### Required action
Those lines of the records that contain "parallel" are to be located and copied.

### Records for processing

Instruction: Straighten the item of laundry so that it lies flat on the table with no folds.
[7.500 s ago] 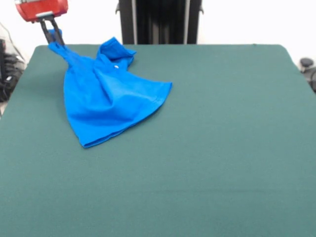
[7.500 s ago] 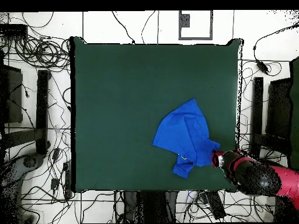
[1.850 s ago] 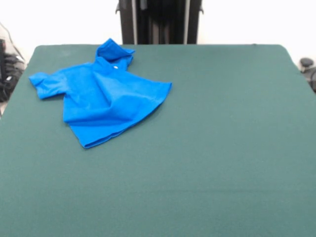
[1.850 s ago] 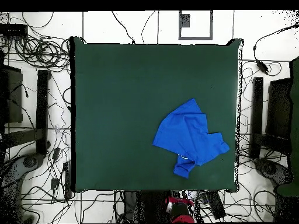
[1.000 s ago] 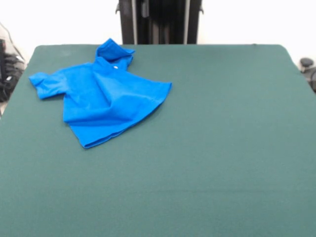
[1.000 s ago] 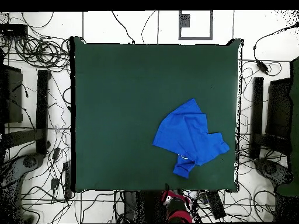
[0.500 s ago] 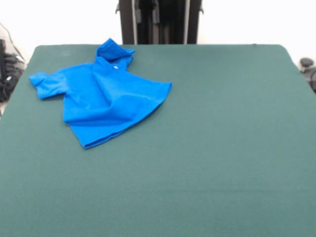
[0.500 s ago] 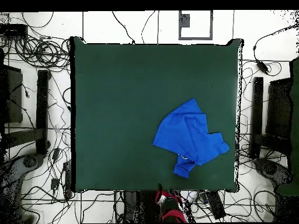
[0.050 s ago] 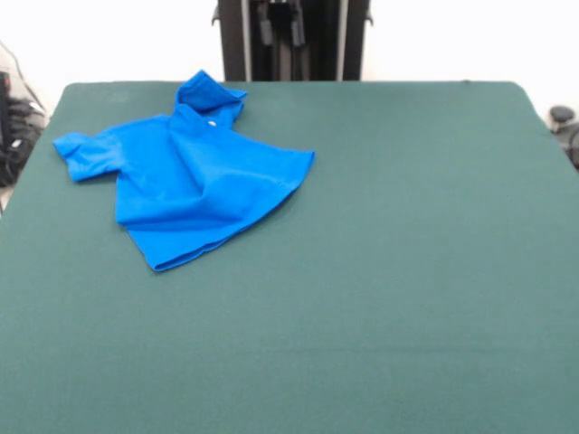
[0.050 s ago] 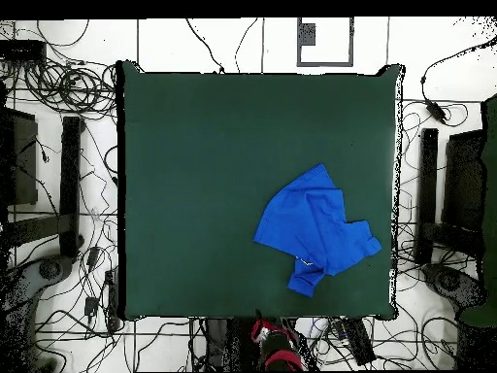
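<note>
Evenly lit, bright and diffuse, nothing harsh. Washed out to near white behind the table (image 9: 380,271) in the front view. Only a thin soft shadow under the lower hem of the T-shirt (image 9: 185,181), faint shading in its folds. No glare on the matte green felt. Slightly soft overall, front edge of the table no crisper than the far edge. From overhead, flat light on the table (image 10: 194,175), T-shirt (image 10: 313,228) saturated, barely any shadow round it.

Front camera low across the table (image 9: 407,271); overhead straight down, same table.
</note>
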Action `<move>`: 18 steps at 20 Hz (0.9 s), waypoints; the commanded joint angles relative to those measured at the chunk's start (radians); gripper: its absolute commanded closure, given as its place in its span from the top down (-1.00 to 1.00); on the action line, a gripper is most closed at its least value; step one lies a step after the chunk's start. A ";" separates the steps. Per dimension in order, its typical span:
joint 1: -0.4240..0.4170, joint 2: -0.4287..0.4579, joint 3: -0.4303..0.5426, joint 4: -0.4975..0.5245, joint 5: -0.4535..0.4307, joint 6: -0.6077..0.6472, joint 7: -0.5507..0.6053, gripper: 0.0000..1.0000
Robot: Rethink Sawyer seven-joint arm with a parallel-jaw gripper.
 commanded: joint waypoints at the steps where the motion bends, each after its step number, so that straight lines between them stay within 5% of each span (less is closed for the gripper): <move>1: 0.030 0.034 0.084 -0.154 0.068 -0.073 0.268 1.00; 8: 0.018 -0.012 0.092 -0.163 0.072 -0.003 0.237 1.00; 18: 0.015 0.061 0.085 -0.228 0.054 -0.010 0.224 1.00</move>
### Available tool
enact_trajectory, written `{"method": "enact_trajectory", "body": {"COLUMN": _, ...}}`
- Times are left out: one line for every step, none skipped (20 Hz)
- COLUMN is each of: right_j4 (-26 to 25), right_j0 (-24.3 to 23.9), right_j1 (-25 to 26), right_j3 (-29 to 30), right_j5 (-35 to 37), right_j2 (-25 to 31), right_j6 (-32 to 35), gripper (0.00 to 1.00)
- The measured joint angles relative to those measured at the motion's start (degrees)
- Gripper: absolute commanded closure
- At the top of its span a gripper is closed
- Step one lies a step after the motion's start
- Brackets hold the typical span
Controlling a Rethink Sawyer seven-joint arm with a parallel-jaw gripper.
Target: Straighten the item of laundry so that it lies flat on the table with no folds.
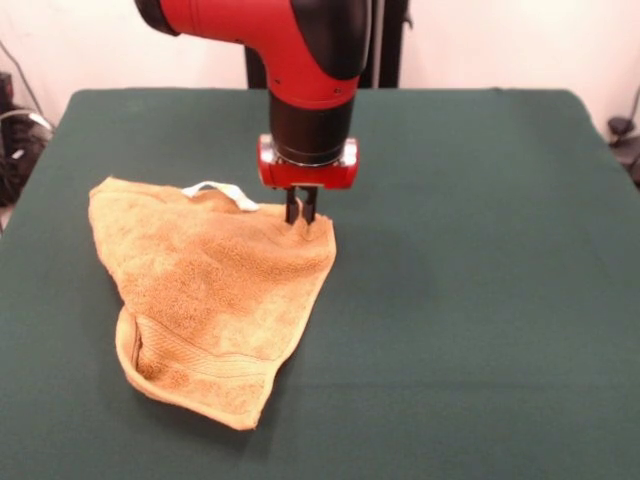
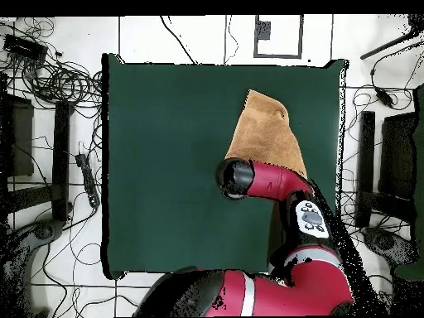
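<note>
Nearest the camera in the front view, the pointed lower corner of the hand towel [image 1: 205,300] rests on the green table [image 1: 480,300], with a woven border band crossing the cloth just above that corner. At the opposite, far edge of the towel, the gripper [image 1: 301,213] stands vertical, its two dark fingers [image 1: 292,207] drawn close together and their tips down at the cloth's raised right corner. They appear to be pinching that corner, though the contact itself is too small to confirm. Above the fingers sits the red gripper collar, then the black wrist and the red arm [image 1: 290,40] descending from the top edge.

Outward from the gripper, the towel spreads toward the camera and to the picture's left as a rough triangle. Its left edge is rolled under into a fold, and a white tag loop [image 1: 222,190] lies on the far edge, just beside the gripper. In the overhead view the towel [image 2: 265,132] lies near one corner of the table [image 2: 166,166], partly hidden beneath the arm [image 2: 265,178].

The step in hand is judged to be the grasp of one corner in preparation for spreading. The towel is far from flat. The next move likely calls for drawing this corner away from the bunched side, low over the table, so the folded layers slide open rather than lift and drag together.
</note>
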Motion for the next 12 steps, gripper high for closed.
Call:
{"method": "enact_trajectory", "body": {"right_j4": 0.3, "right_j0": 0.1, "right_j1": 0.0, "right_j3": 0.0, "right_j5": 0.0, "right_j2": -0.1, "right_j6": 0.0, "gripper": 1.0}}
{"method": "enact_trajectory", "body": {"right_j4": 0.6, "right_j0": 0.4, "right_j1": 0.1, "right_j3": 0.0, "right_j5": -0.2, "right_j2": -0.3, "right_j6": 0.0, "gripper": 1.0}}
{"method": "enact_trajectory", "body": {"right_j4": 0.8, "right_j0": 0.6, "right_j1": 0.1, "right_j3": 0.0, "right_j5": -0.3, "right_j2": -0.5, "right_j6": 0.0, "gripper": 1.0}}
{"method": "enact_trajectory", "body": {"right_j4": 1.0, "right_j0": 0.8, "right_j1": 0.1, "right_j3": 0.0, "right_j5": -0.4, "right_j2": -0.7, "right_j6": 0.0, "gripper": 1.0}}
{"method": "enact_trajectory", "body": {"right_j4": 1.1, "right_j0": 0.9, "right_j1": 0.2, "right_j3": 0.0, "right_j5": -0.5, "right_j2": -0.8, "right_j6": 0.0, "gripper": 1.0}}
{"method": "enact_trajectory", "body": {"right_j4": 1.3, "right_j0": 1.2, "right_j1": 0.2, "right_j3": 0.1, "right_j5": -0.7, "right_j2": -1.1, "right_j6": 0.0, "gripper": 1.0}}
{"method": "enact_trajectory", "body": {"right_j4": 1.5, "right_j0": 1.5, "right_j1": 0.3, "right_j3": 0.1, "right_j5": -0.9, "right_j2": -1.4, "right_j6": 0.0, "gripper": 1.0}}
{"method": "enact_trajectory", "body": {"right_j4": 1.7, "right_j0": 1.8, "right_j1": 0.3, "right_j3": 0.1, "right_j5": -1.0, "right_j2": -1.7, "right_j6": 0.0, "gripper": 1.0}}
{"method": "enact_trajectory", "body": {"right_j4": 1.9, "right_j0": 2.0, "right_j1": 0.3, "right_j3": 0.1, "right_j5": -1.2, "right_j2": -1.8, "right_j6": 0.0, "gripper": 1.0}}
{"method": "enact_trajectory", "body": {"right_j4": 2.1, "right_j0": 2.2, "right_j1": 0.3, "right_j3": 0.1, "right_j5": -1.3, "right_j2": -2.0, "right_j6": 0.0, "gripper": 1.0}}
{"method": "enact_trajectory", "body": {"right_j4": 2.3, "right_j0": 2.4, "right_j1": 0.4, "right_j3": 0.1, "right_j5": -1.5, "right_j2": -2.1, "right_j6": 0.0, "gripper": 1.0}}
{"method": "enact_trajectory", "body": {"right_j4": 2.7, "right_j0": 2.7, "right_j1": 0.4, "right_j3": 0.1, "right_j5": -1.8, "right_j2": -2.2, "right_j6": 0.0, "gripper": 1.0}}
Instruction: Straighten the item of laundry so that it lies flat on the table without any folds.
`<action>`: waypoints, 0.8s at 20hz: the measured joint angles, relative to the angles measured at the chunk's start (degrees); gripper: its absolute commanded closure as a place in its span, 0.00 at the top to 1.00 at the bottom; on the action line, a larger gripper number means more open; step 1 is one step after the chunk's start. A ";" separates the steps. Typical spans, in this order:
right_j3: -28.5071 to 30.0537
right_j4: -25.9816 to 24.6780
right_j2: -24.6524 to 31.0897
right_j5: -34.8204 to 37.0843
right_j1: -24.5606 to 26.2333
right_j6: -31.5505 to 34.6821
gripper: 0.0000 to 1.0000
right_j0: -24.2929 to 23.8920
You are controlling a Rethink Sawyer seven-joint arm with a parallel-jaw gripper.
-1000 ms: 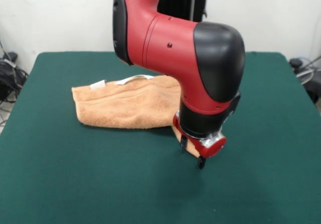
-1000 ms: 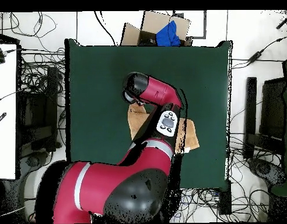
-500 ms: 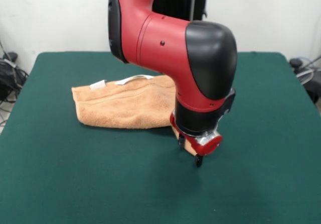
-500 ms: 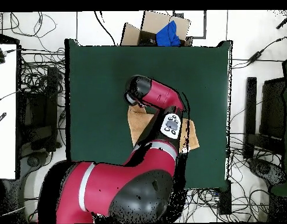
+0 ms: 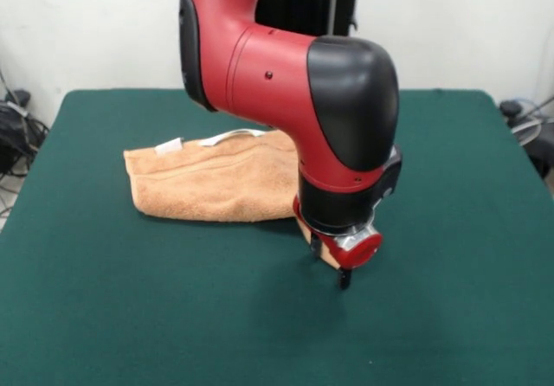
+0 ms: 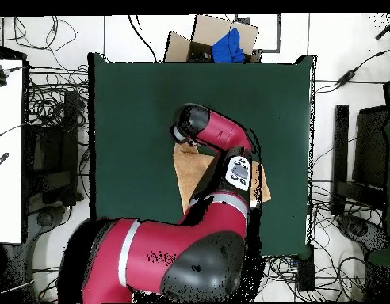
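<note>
Towel (image 5: 212, 183) bunched and doubled over at mid-table (image 5: 130, 317), tags on far edge, near corner tucked under wrist. Gripper (image 5: 332, 263) low at that corner, seemingly pinching a tan flap, though grip hard to confirm. Likely mid-pull, dragging corner outward to unfold. Next: draw toward open green, keeping cloth low, then release flat.

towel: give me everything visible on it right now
The towel is orange-tan terry cloth, lying on the green table left of centre in the front view. It is doubled over, with a rounded fold along its near edge, so it is not flat. Small white tags show along its far edge. Its right end is hidden behind the arm; a corner shows at the tool, low by the table.
</note>
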 measured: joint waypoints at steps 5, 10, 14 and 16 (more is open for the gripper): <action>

### Answer box
Robot: Rethink Sawyer seven-joint arm with a parallel-jaw gripper.
Controlling a Rethink Sawyer seven-joint arm with a parallel-jaw gripper.
You are controlling a Rethink Sawyer seven-joint arm with a parallel-jaw gripper.

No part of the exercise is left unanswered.